**Collected data:**
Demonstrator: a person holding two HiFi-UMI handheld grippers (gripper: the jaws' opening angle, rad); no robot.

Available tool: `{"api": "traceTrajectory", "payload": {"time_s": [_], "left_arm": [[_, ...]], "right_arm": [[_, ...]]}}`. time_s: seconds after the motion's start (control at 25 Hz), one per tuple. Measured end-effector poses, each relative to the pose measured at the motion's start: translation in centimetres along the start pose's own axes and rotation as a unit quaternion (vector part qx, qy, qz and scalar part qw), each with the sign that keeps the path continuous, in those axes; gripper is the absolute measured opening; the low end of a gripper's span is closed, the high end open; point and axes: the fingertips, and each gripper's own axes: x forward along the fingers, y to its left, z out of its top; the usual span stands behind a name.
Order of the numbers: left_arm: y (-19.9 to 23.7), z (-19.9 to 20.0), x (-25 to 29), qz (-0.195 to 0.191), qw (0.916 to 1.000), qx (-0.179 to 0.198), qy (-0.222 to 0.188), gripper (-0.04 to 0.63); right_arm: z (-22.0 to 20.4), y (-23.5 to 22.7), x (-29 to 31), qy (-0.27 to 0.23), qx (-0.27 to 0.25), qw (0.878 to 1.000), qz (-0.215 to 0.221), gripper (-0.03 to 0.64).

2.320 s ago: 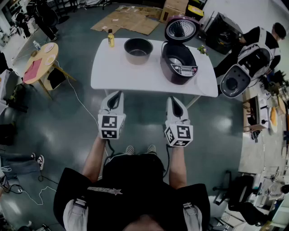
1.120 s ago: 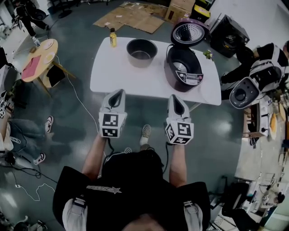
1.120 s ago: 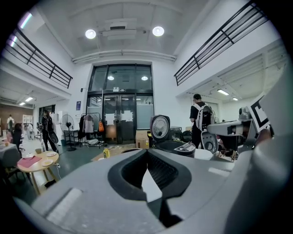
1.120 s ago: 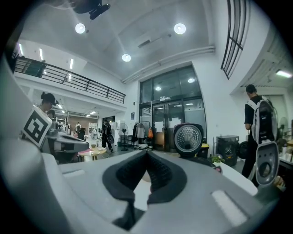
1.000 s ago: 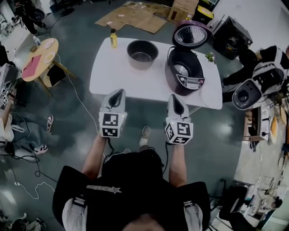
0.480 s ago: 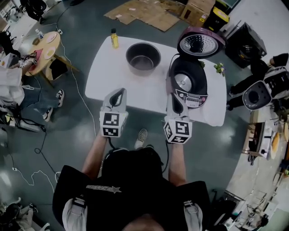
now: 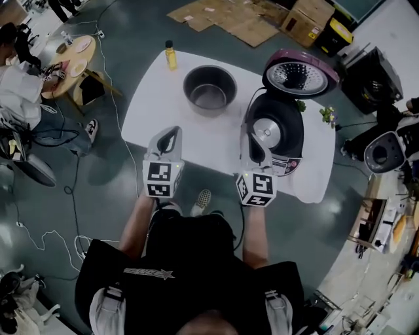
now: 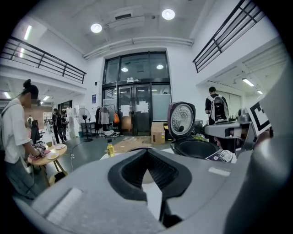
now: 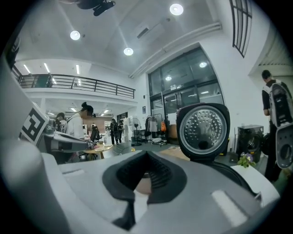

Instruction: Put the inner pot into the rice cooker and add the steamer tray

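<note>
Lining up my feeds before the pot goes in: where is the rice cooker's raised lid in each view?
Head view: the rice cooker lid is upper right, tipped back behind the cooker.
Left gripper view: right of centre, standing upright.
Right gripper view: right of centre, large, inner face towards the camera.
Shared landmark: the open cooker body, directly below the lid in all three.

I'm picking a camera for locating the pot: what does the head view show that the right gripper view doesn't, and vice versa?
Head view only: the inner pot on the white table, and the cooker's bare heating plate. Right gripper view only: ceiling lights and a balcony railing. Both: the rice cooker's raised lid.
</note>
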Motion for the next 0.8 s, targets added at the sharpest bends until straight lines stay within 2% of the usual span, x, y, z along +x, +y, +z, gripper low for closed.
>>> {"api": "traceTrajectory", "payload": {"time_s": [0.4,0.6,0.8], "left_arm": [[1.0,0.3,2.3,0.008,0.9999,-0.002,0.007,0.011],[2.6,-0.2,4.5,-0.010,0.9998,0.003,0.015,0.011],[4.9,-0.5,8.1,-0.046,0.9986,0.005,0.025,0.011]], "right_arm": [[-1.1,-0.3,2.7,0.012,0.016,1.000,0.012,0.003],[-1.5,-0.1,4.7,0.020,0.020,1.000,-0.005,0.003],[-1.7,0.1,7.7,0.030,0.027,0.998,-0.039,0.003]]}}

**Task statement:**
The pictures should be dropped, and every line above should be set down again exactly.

**Task solution:**
Demonstrator: a person holding two HiFi-UMI handheld grippers (gripper: the jaws' opening angle, rad); no robot.

Available tool: `{"api": "traceTrajectory", "payload": {"time_s": [_], "left_arm": [[_, ...]], "right_arm": [[_, ...]]}}`. time_s: seconds after the motion's start (control at 25 Hz), one per tuple. Measured end-effector poses, each relative to the pose measured at the motion's start: translation in centimetres along the start pose's own axes and rotation as a unit quaternion (vector part qx, qy, qz and scalar part qw), each with the sign that keeps the path continuous, in those axes; gripper is the absolute measured opening; the low end of a gripper's span is closed, the high end open; point and axes: the fingertips, and each gripper's own axes: x forward along the fingers, y to its left, z out of its top; the usual span stands behind a name.
Order of the numbers: left_arm: y (-19.9 to 23.7), z (-19.9 to 20.0), x (-25 to 29), qz (-0.195 to 0.191), qw (0.916 to 1.000), qx (-0.179 to 0.198), qy (-0.222 to 0.188), gripper (-0.04 to 0.63); right_arm: z (-22.0 to 20.4), y (-23.5 to 22.7), x (-29 to 31), qy (-0.27 to 0.23), qx (-0.27 to 0.25), qw (0.878 to 1.000), qz (-0.215 to 0.221), gripper (-0.03 to 0.64).

2.320 s ago: 
1.120 s ago: 
1.120 s ago: 
1.120 s ago: 
1.000 s ago: 
0.480 s ago: 
now: 
now: 
now: 

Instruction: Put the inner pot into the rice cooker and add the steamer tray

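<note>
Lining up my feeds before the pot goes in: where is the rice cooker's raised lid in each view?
Head view: the rice cooker lid is upper right, tipped back behind the cooker.
Left gripper view: right of centre, standing upright.
Right gripper view: right of centre, large, inner face towards the camera.
Shared landmark: the open cooker body, directly below the lid in all three.

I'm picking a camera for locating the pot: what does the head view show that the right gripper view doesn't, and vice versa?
Head view only: the inner pot on the white table, and the cooker's bare heating plate. Right gripper view only: ceiling lights and a balcony railing. Both: the rice cooker's raised lid.
</note>
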Motion for the next 0.8 s, targets added at the sharpest bends until straight lines stay within 2% of the usual span, x, y, z along +x, +y, +z, gripper low for closed.
>>> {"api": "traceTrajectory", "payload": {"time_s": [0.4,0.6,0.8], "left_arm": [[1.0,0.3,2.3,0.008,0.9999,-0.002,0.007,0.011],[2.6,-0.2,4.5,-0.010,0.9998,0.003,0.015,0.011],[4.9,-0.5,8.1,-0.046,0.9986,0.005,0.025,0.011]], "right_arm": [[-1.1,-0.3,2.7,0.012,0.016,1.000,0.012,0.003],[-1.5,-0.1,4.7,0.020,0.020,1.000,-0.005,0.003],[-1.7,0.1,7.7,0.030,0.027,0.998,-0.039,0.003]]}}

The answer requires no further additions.